# Porter Cable 5008 Template Guide



## tjwing (Oct 28, 2008)

I have a Porter Cable Model 5008 dovetail template and am searching for the template guide (Part No. 48029) that permits making rabbeted joints in one pass. The part is no longer made/stocked by PC dealers/suppliers so I'm hoping that someone will be able to point me to a dealer or site that may have old stock available. Any help will be greatly appreciated.

Thanks.


----------



## bobj3 (Jan 17, 2006)

Hi tjwing

You may want to check the number for the jig, the 5008 is a jig saw number.. 
*Porter-Cable 5008 Jig Saw *


I'm not to sure why you would want to use the jig for " rabbeted joints " it's a easy job with the router and a edge guide or on the router table..

Just asking why 

====


tjwing said:


> I have a Porter Cable Model 5008 dovetail template and am searching for the template guide (Part No. 48029) that permits making rabbeted joints in one pass.
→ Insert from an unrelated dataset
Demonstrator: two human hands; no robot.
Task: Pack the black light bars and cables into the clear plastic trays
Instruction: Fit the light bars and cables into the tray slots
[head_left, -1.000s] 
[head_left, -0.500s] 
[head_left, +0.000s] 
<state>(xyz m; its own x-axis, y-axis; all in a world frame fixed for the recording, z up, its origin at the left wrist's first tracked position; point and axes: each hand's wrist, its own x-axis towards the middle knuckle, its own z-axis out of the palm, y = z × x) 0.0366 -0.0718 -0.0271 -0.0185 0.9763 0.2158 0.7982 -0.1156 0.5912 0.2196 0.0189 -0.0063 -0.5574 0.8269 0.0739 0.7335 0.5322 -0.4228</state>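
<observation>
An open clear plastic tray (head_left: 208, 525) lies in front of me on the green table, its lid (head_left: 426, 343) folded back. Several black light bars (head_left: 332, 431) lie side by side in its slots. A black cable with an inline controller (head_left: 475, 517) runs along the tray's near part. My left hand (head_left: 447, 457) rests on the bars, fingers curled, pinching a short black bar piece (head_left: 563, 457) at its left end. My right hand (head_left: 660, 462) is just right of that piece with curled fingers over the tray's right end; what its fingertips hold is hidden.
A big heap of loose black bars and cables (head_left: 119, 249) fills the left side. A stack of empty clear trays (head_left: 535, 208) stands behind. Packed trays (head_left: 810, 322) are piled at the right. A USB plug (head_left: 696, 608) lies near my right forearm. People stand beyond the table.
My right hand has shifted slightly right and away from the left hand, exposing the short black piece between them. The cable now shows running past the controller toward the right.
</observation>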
The part is no longer made/stocked by PC dealers/suppliers so I'm hoping that someone will be able to point me to a dealer or site that may have old stock available. Any help will be greatly appreciated.
> 
> Thanks.


----------



## tjwing (Oct 28, 2008)

Thanks for your quick reply. I am certain of the model number of the dovetail template; I have the original instructions in hand. (As I said, it is an older - no longer made - model; probably 20 years old.) I am also sure of the part number I need; again, taken from the original instructions. 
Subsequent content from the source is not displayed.